Two attributes of MA are of interest

                - Potency - dose required to neutralise the majority of viruses, and

                 -Breadth - the % of different HIV "strains" neutralised.

Currently no human data regarding passive protection from infection with monoclonal antibodies. Within a short time should have antibodies that bind four different sites.  There is PK data and safety data from phase 1 trials. Animal data shows effectiveness.

The first trial in humans to assess the protectivity of MA will begin later in 2016.   Based on earlier studies this will be a placebo controlled trial in high risk males in North America and high risk females in Africa.

It is likely that future compounds will be more potent and it is also likely that multiple compounds will need to be used at once to provide greater breadth.

There are a number of areas where monoclonal antibodies would have application clinically.

         -Acute HIV infection  to prevent or limit seeding of viral reservoirs

         -to maintain long term viral suppression  - given by injection every two -three months  

         - to reduce cell associated reservoirs.

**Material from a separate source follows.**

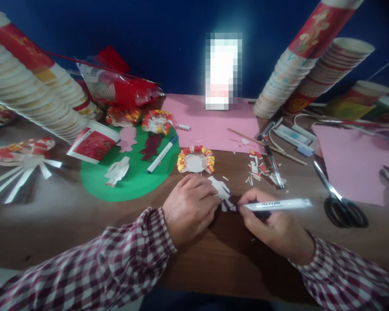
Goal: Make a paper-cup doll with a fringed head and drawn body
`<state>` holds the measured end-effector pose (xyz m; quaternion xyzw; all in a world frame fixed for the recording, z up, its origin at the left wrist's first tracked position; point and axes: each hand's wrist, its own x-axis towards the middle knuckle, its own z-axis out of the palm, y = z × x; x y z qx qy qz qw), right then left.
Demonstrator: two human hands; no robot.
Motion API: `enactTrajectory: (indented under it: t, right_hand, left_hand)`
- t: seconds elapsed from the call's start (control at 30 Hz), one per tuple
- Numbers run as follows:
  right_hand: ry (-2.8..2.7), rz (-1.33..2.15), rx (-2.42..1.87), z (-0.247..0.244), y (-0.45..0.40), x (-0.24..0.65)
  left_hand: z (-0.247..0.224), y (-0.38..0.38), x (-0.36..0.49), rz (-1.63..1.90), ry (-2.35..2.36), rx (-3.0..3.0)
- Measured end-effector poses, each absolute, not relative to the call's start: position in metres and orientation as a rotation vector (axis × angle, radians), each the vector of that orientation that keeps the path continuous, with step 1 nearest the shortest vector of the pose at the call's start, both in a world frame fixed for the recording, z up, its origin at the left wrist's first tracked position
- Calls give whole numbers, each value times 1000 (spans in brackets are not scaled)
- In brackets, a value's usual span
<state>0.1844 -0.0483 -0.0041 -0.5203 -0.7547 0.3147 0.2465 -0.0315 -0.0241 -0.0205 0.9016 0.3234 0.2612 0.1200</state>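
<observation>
A small white paper cutout lies on the brown table, with dark purple marks along its lower right edge. My left hand presses on its left side, fingers together and bent over it. In my right hand is a white acrylic marker, pinched between thumb and fingers, its dark tip touching the cutout's lower right edge. Just beyond the cutout sits a red and yellow paper ring with a white centre.
Scissors lie at the right, near a pen and paper scraps. A green round sheet bears cutouts and a blue-capped marker. Stacked paper cups lean at the left, others at the back right.
</observation>
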Motion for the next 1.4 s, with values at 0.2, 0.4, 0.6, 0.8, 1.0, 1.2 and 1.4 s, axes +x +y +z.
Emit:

Advantages of proposed compounds are

         - they are distinctly different current medications and their resistance profiles will be different

         - they have the potential to eliminate infected cells and may have a role in eradication

Limitations include

         - they are unlicensed biologicals

         - single compounds do not cover %100 of virus

In any case these exciting developments seem to indicate that we will have effective new tools within a relatively short time frame that will be effective at preventing infection as well as maintaining viral suppression. They may also have a role in assisting with eradication of the HIV infected cells.

 

 

Tagged in: CROI2016
Influencing Community Engagement in Research.

First Conference session that I have attended.  really a preconference workshop for "young Researchers"

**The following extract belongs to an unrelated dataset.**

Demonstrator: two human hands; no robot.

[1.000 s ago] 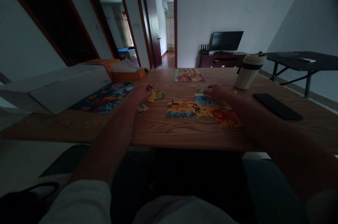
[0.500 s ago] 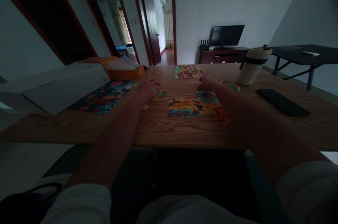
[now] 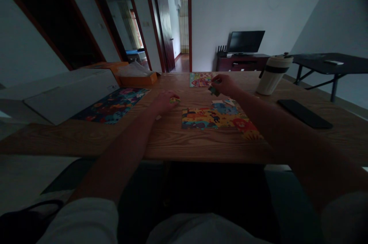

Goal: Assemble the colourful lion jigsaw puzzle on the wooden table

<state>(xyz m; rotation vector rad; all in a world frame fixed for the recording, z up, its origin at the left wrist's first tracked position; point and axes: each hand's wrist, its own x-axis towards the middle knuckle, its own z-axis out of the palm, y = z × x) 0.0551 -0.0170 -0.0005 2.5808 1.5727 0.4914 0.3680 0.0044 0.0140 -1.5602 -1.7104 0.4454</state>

Three perspectives HIV -ve African women, traditional urban PLWHIV communities, young ( <25yrs) men of colour.

Some common themes emerged. HIV positivity and higher risk of becoming infected need to be examined within the contexts of peoples general health needs and risk activities.  eg young black women feel only of interest to HIV researchers if their body contains a foetus. High maternal mortality rates in Uganda certainly relate to many factors not just HIV. Often Researchers are older white males - that young urban blacks have difficulty relating to. Often little is understood about young black or white males - how they see themselves in terms of sexual identity or sexual health risk. Wrong to transfer knowledge/ notions about what are now older black gay men to younger age groups. Recent PrEP studies with young men of colour did not engage well with at risk groups. No members of the target group were involved in the development of the studies and only belatedly involved in the implementation of the study. Best to find out first how they like to be categorised. eg MSM is not a term commonly used or related to by this group.  Young men of colour will say very different things to peer researchers as opposed to older black or white gay male researchers. Rebellion is a normal part of growing up needs to be taken into account. "Rebellion" in these studies ( lack of cooperation/ failure to complete followup etc ) directly related to lack of consultation around what words were used/ recognition of individuals time constraints from their perspective etc.

Maybe we used to know this when "we" were young - but we have all gotten older and are now part of the establishment/ authority structures that we used to come up against.

Tokenism was discussed by all- Are representatives of the targets of research included in all stages of the development and implementation of social research. Are these bona fide reps or are they individuals with little actual community attachment ( there to make the research proposal look good) and therefore not really useful conduits of information back with little community accountability.